Strona:PL Joseph Conrad-Banita 113.jpeg

Z Wikiźródeł, wolnej biblioteki
Ta strona została uwierzytelniona.

— Tse! tse! — syknął z podziwem Babalatchi — co za siła! co za moc! Człowiek tak silny góry przenosić może...
A że mu odwrócony odeń plecami Willems nie odpowiadał, po chwili milczenia zagadnął znów.

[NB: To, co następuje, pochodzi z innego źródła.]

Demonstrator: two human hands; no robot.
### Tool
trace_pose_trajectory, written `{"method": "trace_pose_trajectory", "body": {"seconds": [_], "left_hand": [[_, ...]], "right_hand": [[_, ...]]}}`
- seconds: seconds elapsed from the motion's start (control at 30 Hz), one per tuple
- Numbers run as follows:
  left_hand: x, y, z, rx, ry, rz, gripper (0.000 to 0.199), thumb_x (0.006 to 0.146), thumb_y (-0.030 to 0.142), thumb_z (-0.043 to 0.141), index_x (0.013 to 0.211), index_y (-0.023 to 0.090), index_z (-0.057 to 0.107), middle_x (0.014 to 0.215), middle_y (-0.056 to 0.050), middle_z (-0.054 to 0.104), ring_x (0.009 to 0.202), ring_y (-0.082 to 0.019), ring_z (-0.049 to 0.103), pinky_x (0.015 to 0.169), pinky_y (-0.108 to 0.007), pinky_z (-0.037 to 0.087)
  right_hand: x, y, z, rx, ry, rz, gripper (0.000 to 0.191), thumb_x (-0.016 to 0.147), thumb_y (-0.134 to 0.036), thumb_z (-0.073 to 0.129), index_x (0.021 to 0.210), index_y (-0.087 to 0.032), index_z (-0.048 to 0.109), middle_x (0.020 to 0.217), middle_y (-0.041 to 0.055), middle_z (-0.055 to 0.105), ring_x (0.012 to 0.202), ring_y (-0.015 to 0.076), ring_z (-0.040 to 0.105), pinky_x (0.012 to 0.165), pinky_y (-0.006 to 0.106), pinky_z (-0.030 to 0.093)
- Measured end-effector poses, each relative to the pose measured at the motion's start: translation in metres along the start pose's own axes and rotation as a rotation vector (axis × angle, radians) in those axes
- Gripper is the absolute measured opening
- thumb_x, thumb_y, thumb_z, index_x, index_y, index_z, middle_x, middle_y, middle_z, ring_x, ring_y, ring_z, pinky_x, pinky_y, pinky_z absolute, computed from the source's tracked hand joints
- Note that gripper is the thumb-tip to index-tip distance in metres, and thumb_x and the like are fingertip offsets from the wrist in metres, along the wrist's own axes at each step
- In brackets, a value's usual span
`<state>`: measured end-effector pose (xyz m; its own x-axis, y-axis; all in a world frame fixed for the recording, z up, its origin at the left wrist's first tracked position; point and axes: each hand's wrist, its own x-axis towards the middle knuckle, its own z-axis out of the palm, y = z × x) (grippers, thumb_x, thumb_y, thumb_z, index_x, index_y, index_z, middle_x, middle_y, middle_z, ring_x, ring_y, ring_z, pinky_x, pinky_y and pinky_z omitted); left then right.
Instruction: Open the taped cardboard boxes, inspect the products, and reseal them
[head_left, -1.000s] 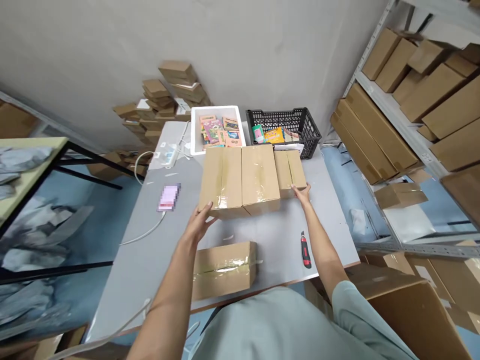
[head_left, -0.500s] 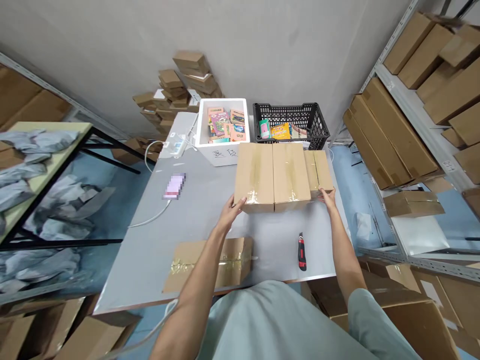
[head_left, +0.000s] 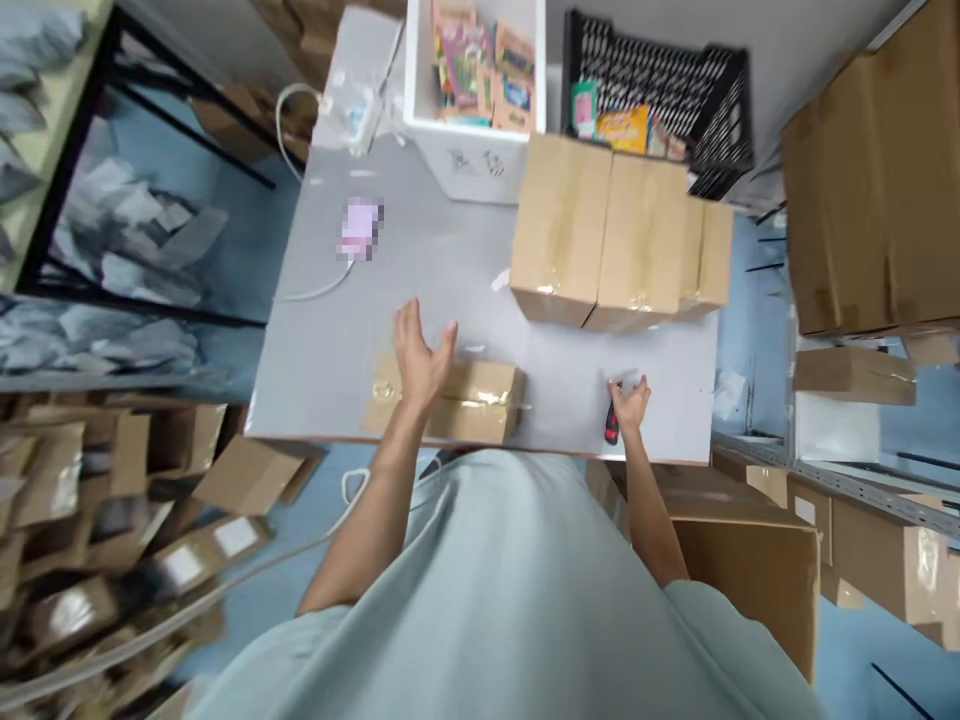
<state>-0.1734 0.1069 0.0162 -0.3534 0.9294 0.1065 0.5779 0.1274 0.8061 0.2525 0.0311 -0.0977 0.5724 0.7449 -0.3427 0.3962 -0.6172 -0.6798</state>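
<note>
My left hand (head_left: 421,358) is open, fingers spread, above the left part of a flat taped carton (head_left: 480,400) near the table's front edge. Thumb and fingers of my right hand (head_left: 630,400) are apart at the upper end of a red and black utility knife (head_left: 612,425), which lies on the grey table (head_left: 442,250); whether they touch it is unclear. Behind, two tall taped cartons (head_left: 562,225) (head_left: 643,235) stand side by side, with a smaller carton (head_left: 705,255) against their right side.
A white foam box (head_left: 476,165) and a black crate (head_left: 675,95) with colourful packets are at the back. A phone-like pixelated item (head_left: 360,228) with a cable lies left. Shelving with grey bags is at left; cartons (head_left: 877,200) fill the right. An open carton (head_left: 750,570) is below the table's right front.
Both hands have left the standing cartons and moved toward the table's front, the left over the flat carton, the right to the knife. The view has tilted down.
</note>
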Motion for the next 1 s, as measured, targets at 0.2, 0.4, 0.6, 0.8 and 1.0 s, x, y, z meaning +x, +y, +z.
{"method": "trace_pose_trajectory", "body": {"seconds": [0.2, 0.4, 0.6, 0.8, 1.0], "left_hand": [[-0.033, -0.066, -0.068, 0.083, -0.009, -0.119, 0.096, 0.102, 0.070, 0.075, 0.176, 0.014, 0.051, 0.189, -0.022, 0.039, 0.182, -0.043, 0.020, 0.151, -0.061, 0.008], [-0.032, -0.085, -0.088, -0.030, -0.214, -0.046, 0.095, 0.100, 0.065, 0.076, 0.179, 0.020, 0.048, 0.185, -0.020, 0.044, 0.177, -0.039, 0.035, 0.150, -0.057, 0.021], [-0.041, -0.105, -0.112, -0.182, -0.458, 0.043, 0.101, 0.090, 0.079, 0.086, 0.172, 0.025, 0.058, 0.189, -0.019, 0.036, 0.179, -0.044, 0.032, 0.147, -0.061, 0.025], [-0.049, -0.131, -0.131, -0.313, -0.596, 0.058, 0.106, 0.084, 0.090, 0.087, 0.166, 0.027, 0.064, 0.189, -0.020, 0.032, 0.179, -0.047, 0.030, 0.146, -0.066, 0.026], [-0.040, -0.145, -0.131, -0.369, -0.722, 0.120, 0.104, 0.091, 0.084, 0.085, 0.172, 0.024, 0.057, 0.188, -0.022, 0.036, 0.178, -0.045, 0.033, 0.143, -0.063, 0.034]], "right_hand": [[-0.052, 0.012, 0.009, -0.143, -0.045, 0.019, 0.070, 0.097, -0.024, 0.065, 0.164, -0.006, 0.058, 0.159, 0.0295, 0.065, 0.152, 0.0373, 0.060, 0.136, 0.052, 0.041], [-0.069, -0.040, 0.003, -0.096, -0.081, -0.051, 0.051, 0.091, -0.023, 0.063, 0.138, -0.007, 0.076, 0.136, 0.0216, 0.082, 0.121, 0.0276, 0.076, 0.119, 0.040, 0.057], [-0.147, -0.111, 0.005, 0.032, -0.227, -0.284, 0.040, 0.105, -0.052, 0.059, 0.116, -0.018, 0.077, 0.109, 0.0116, 0.085, 0.087, 0.0231, 0.073, 0.092, 0.037, 0.063], [-0.233, -0.194, 0.026, -0.302, -0.300, -0.558, 0.061, 0.117, -0.076, 0.047, 0.121, -0.023, 0.077, 0.096, 0.0061, 0.082, 0.085, 0.0237, 0.073, 0.085, 0.033, 0.055], [-0.274, -0.248, 0.087, -0.688, -0.524, -0.811, 0.056, 0.125, -0.063, 0.040, 0.121, -0.024, 0.079, 0.112, 0.0116, 0.084, 0.106, 0.0294, 0.077, 0.091, 0.034, 0.052]]}}
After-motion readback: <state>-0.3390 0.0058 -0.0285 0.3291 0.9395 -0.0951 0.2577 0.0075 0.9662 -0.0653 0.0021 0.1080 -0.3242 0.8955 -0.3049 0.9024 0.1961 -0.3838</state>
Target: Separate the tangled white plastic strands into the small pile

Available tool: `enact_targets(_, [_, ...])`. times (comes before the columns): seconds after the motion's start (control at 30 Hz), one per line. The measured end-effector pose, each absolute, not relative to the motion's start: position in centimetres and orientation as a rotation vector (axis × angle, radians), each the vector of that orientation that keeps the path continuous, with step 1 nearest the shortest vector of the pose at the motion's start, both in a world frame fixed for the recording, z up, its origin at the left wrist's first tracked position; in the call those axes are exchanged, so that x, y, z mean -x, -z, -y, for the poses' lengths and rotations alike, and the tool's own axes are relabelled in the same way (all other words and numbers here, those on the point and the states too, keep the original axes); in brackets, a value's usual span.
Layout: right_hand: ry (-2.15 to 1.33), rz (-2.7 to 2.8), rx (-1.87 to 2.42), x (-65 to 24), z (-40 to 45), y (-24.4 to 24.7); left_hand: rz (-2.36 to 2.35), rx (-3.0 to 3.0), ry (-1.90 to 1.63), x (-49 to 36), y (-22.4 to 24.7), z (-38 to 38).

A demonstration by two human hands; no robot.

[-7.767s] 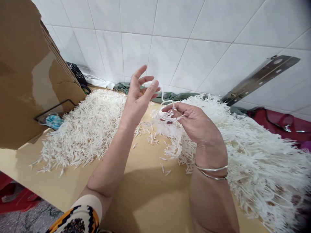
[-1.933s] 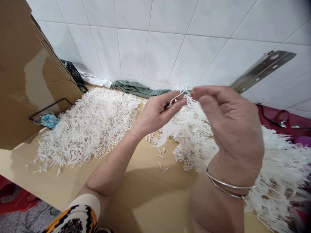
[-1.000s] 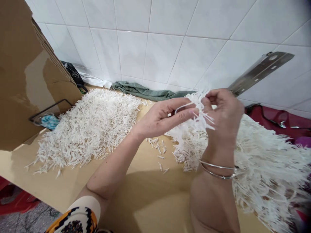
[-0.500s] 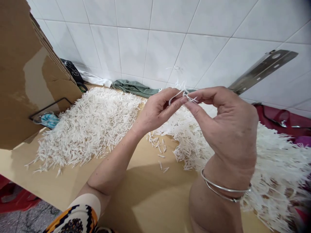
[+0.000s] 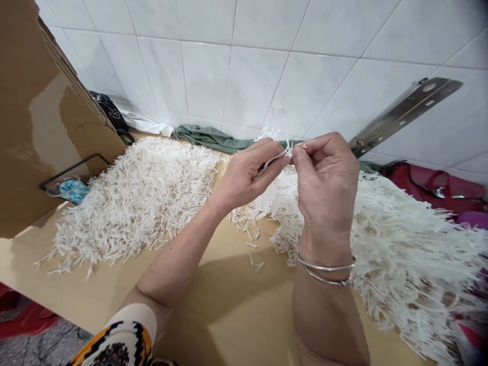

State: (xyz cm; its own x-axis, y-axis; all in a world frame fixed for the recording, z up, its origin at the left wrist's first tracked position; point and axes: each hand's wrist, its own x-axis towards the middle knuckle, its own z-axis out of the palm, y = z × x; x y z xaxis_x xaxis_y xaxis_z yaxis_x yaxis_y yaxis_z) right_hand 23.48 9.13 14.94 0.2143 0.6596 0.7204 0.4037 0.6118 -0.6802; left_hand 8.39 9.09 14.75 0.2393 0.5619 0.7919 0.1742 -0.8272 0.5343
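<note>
At the left, one cardboard box (image 5: 57, 132) is standing by the worktop's far left corner, its outer side running out of view, and one red plastic item (image 5: 30, 317) is showing below the left edge, too cut off for you to identify. One blue-and-white item (image 5: 73, 189) is lying by the box, and one black bag (image 5: 110, 109) is peeking from behind it. The left white pile (image 5: 141, 193), its pieces too tangled to count, is covering the left part of the worktop (image 5: 229, 305). Along the back edge, one white cloth (image 5: 147, 123) and one green cloth (image 5: 213, 137) are lying against the tiled wall (image 5: 259, 76), your hands partly hiding the green one. Above the worktop's middle, your left hand (image 5: 251, 175) is pinching one white strand (image 5: 280, 155), and your right hand (image 5: 328, 173) is clamping its other side, fingertips hiding the join. Two bangles (image 5: 328, 267) are circling your right wrist. The right white pile (image 5: 412, 244) is spreading toward the right edge, one metal bracket (image 5: 407, 114) is slanting above, and one red bag (image 5: 438, 185) is lying partly hidden behind.
</note>
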Motion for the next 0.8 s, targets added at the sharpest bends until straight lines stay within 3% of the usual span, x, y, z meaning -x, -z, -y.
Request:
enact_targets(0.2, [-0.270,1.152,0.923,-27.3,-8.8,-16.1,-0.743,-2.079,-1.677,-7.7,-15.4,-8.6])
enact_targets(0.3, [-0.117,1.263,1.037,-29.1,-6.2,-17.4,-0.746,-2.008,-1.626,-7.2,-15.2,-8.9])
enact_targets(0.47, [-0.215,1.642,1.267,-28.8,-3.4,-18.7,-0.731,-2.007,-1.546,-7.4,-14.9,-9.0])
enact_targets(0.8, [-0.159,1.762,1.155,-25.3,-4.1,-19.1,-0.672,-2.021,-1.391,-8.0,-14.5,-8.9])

— Tuan! po co się gniewasz na mnie, nie ufasz mi? Nie dałemże ci dowodów przyjaźni? Schroniłem ją we własnym domu, bo, Tuan! dom ten moim jest domem, na moje prośby wybudowany został przez możnego i wspaniałomyślnego Lakamba. Odstąpię ci go chętnie. Zamieszkaj tu z nią. Ha! kto zgadnie co jest w sercu kobiety i jeszcze takiej jak ona kobiety! Nagle zapragnęła ujść od Patalolo. Czemu? po co? Nie mnie pytać, jam sługa jej ojca, ze sług najwierniejszy i tylko rzec mogłem: „Jasności oczu moich, serca mego słodyczy! dom mój, w osadzie Lakamby, na twoje usługi“. Cóż innego począć miałem?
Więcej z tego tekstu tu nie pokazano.